HURIDOCS announced in 2020 that it was sunsetting Casebox in favor of developing similar functionalities in Uwazi.

=== HuriSearch ===
HuriSearch was a specialized human rights search engine which offered access to the complete contents of websites of human rights organizations. It was launched in 2003, and allowed for searching of information in 77 languages.

By the time it was taken offline in 2016, it had crawled and indexed between 8 and 10 million web pages.

== Leadership ==

| Years | Name |
|---|---|
| 1987–1991 | Martin Ennals, Founding President |
| 1983–1986 | Hans Thoolen, Secretary of the Board |
| 1987–1993 | Kumar Rupesinghe, Chair of the Continuation Committee |
| 1987–2013, intermittently | Bert Verstappen, Acting Director |
| 1995–2004 | Manuel Guzman, Executive Director |
| 2010–2016 | Daniel D'Esposito, Executive Director |
| 2017–2023 | Friedhelm Weinberg, Executive Director |
| 2020 | Kristin Antin, Interim Executive Director |
| 2022–2023 | Nancy Yu, Interim Executive Director |
| 2023–present | Danna Ingleton, Executive Director |

Prior to the introduction of the Executive Director post in 1995, the day-to-day operations of HURIDOCS was functionally led by the Secretary of the Board and eventually by the Chair of the Continuation Committee.
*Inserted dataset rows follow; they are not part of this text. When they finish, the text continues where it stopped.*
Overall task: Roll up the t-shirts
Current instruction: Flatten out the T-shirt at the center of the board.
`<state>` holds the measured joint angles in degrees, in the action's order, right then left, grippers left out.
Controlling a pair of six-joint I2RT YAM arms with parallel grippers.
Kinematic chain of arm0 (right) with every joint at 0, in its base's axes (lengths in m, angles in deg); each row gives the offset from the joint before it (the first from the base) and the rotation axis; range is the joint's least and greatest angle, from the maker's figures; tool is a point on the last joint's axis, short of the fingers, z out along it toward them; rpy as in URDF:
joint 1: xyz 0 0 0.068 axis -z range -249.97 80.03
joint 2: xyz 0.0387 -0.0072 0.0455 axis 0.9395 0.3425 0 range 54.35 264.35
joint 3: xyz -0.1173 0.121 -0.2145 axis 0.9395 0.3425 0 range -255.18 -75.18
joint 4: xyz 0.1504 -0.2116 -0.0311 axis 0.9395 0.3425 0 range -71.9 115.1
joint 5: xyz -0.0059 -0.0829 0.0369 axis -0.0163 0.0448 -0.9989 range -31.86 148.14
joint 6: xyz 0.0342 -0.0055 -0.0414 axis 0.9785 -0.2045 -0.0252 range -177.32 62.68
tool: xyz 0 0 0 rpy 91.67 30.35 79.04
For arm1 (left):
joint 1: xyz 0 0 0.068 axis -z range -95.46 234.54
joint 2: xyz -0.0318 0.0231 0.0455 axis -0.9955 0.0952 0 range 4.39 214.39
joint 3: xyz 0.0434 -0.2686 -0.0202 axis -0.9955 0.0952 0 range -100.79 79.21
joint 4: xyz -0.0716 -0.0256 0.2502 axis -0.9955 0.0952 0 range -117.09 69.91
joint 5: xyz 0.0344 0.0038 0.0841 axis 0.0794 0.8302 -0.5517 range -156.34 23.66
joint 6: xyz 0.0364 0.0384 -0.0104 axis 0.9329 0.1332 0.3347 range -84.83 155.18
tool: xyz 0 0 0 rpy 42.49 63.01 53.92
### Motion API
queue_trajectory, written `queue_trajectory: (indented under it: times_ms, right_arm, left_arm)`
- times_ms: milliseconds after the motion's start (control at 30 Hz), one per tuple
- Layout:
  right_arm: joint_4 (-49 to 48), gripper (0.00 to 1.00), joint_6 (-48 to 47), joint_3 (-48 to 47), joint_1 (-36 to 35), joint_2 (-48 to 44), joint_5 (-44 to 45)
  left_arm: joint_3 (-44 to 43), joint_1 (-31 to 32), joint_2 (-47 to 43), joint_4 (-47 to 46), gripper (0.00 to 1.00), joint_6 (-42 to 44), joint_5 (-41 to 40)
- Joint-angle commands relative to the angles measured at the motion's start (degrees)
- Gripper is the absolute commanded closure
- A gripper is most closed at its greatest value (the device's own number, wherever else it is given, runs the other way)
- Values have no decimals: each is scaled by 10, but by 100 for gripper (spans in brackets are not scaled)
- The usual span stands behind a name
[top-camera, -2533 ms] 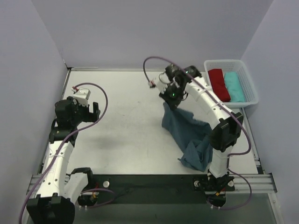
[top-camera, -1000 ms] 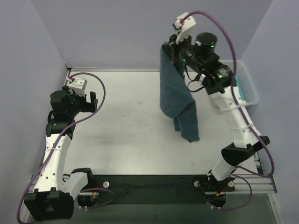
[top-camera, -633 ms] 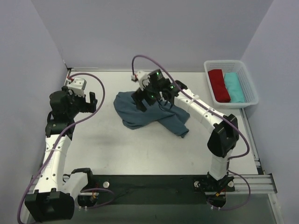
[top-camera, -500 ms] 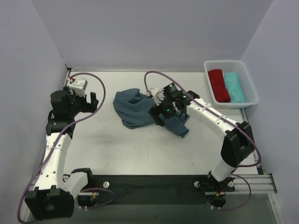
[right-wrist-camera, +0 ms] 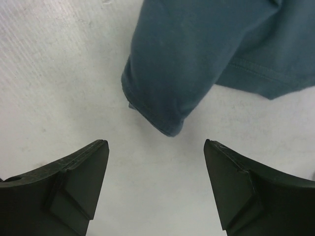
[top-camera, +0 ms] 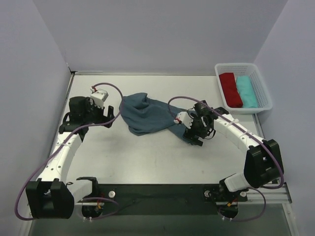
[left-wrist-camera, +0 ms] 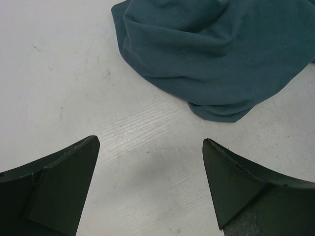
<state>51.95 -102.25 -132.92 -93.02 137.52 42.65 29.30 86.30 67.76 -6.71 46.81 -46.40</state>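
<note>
Two claws, both spread wide and holding nothing, flank the slate-blue t-shirt (top-camera: pixel 147 117), which lies crumpled in a heap in the middle of the table (top-camera: pixel 123 157). I read that as a setup for pulling it flat before rolling. My left gripper (left-wrist-camera: pixel 150 142) sits low beside the heap's left edge. My right gripper (right-wrist-camera: pixel 155 142) points down over its near-right corner.

A pale, faintly scuffed tabletop (top-camera: pixel 142 157) fills the scene. Plain lavender walls close it in: the left wall (top-camera: pixel 29 73), the far wall (top-camera: pixel 162 34) and the right wall (top-camera: pixel 295 73). A black strip (top-camera: pixel 162 189) and a metal rail (top-camera: pixel 270 190) line the near edge. The light is soft and even.
</note>
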Motion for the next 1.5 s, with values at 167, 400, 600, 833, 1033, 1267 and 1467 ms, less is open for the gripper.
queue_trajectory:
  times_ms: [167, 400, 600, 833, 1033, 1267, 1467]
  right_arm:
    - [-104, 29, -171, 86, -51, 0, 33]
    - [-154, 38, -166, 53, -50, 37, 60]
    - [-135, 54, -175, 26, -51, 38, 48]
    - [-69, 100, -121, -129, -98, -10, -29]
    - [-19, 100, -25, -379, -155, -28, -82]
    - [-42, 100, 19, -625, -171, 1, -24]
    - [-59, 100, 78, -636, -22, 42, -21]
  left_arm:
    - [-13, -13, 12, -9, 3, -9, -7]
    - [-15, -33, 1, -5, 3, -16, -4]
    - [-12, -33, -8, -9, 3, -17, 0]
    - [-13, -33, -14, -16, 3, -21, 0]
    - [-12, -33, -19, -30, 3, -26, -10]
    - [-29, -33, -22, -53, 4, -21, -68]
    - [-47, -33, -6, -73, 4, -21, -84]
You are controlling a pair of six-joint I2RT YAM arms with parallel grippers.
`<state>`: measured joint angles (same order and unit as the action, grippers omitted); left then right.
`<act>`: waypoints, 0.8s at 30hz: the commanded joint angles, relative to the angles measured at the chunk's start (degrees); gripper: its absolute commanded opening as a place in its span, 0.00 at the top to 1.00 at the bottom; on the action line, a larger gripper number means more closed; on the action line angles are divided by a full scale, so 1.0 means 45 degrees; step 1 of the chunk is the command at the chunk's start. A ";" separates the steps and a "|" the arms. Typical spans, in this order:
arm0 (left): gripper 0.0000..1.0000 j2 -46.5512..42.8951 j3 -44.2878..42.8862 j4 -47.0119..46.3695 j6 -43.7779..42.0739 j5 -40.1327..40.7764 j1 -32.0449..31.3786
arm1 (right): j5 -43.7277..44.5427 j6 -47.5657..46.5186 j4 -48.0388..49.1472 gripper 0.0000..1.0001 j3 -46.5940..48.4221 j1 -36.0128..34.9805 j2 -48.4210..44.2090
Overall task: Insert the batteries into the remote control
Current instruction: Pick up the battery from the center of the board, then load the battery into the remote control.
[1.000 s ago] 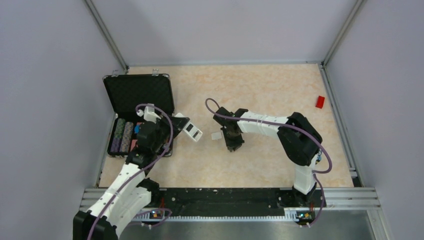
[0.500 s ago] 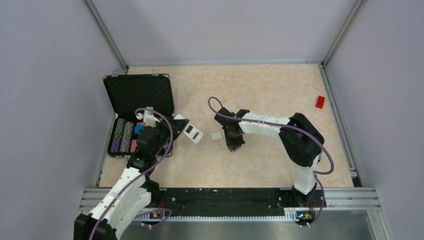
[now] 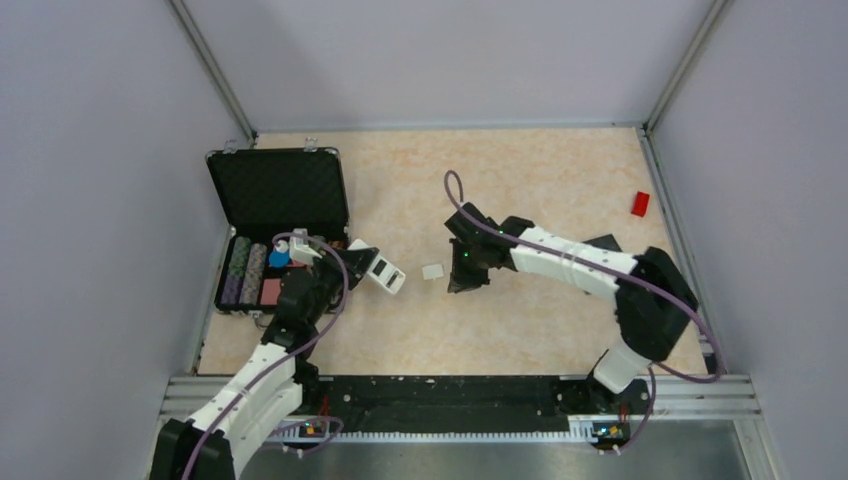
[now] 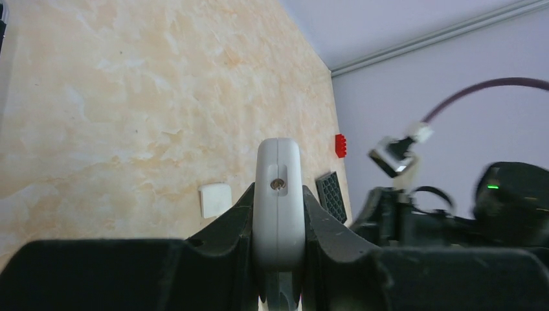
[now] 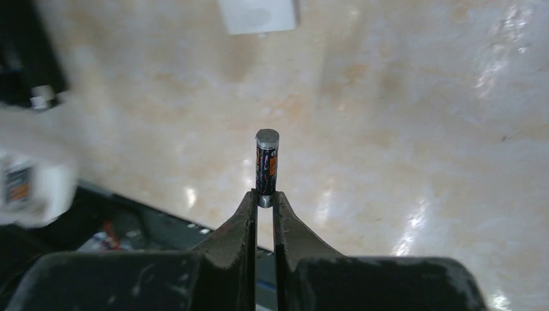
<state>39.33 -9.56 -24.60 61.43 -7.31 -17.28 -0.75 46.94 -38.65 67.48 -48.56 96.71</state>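
My left gripper [image 3: 362, 262] is shut on the white remote control [image 3: 383, 274], holding it edge-on above the table; in the left wrist view the remote [image 4: 278, 194] stands between the jaws [image 4: 278, 214]. My right gripper [image 3: 462, 278] is shut on one slim dark battery [image 5: 266, 165], which sticks out past the fingertips [image 5: 265, 202] above the table. A small white square cover piece [image 3: 433, 271] lies on the table between the two grippers; it also shows in the left wrist view [image 4: 215, 199] and the right wrist view [image 5: 257, 14]. The second battery is not in view.
An open black case [image 3: 278, 190] with colourful chips [image 3: 248, 270] sits at the left. A red block [image 3: 640, 203] lies at the far right, also in the left wrist view [image 4: 340, 145]. Aluminium rails [image 3: 690, 250] border the table.
My right gripper has lifted and swung back to the right, away from the cover piece, with the battery in it. My left gripper has drawn back slightly with the remote.
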 commanded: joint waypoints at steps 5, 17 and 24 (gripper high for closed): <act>1.00 0.1101 0.0472 -0.3467 0.0609 -0.0537 0.0051 | -0.3557 0.4830 0.2021 0.97 0.0051 0.0089 -0.3263; 1.00 0.2751 -0.0409 -0.3776 0.0646 -0.2155 0.0038 | -0.4350 1.0096 0.5924 0.97 -0.1101 -0.0939 -0.3052; 1.00 0.2974 -0.0841 -0.3512 0.0713 -0.2390 0.0058 | -0.5134 1.2240 0.7703 0.97 -0.2199 -0.1161 -0.2799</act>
<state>52.27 -9.69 -36.45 64.31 -16.08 -17.28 -21.15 94.41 -10.50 59.70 -52.75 83.29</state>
== Chairperson of the Board ==

| Years | Name |
|---|---|
| 1983–1986 | Ramendra N. Trivedi |
| 1986–1992 | Kumar Rupesinghe |
| 1992–2009 | Kofi Kumado |
| 2009–2011 | Agnethe Olesen |
| 2011–2016 | Edward Halpin |
| 2016–2021 | Gisella Reina |
| 2021–2024 | Lisa Reinsberg |
| 2024–present | Grace Kwak Dancui |

== Funding ==
The majority of HURIDOCS's income comes from grants awarded by philanthropic foundations, diplomatic and development agencies, and private companies.

The remaining income comes from payments made by human rights partner organizations for services that HURIDOCS provides, as well as individual donations. Depending on the year, these contributions represent about 20–30% of HURIDOCS's budget.

In 2024, HURIDOCS had a budget of US$2.04 million.